Unite sees sharp slump in profits despite record demand

Richard Smith

Student accommodation firm Unite saw a slump in profits despite record demand for their flats.

The Bristol based business said profit before tax fell by 66 per cent from £334m to £116m in the first half the year.

The fall in profits came despite a 15 per cent increase in earnings to £110m.

Unite said the fall in profits was largely driven by adjusted earnings and the impact of rising interest rate charges.

Chief executive Richard Smith said: “We have had a strong first half, with growth in earnings driven by a return to full occupancy.

“The need for new student homes is the greatest we have seen for several years. The private rental sector is in retreat and a supply crunch is building amid growing student numbers.”

Smith said Unite is focused on delivering its substantial development and asset management pipeline across the UK, as well as working with university partners to help unlock the potential of their campuses.

He added: “Unite will continue to play a major role in creating new supply of high-quality, affordable accommodation where the need is greatest.

“We continue to invest in our portfolio and customer offer and our rental increases have tracked the rise in our costs. Our all-inclusive, fixed-price offer, which allows students to benefit from our buying power on utilities, compares very favourably to HMOs and, in many cases, we remain cheaper.

“We expect market conditions and our alignment to the UK’s strongest universities to support a positive outlook for our business for a number of years. This creates a range of compelling investment opportunities, which we will balance with ongoing capital discipline. We remain confident in our continued growth.”

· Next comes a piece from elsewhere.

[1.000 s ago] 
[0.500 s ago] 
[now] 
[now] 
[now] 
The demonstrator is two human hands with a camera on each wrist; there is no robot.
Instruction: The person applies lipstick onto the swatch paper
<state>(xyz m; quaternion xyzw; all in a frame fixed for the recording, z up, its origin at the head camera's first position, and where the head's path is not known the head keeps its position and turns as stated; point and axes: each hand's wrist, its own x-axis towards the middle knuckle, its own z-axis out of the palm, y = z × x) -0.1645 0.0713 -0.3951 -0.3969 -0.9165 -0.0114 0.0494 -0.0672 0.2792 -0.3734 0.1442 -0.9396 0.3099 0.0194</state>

Unite has seen  record reservations of 98% for 2023/24 and rental growth of around seven per cent.

There is also growing demand from university partners, accounting for 54 per cent of beds for the coming year.

Housing supply unable to keep pace with student demand with many private landlords leaving the sector.

Unite has a committed pipeline of £623m and 3,659 beds, generating a forecast 6.7 per cent yield on cost.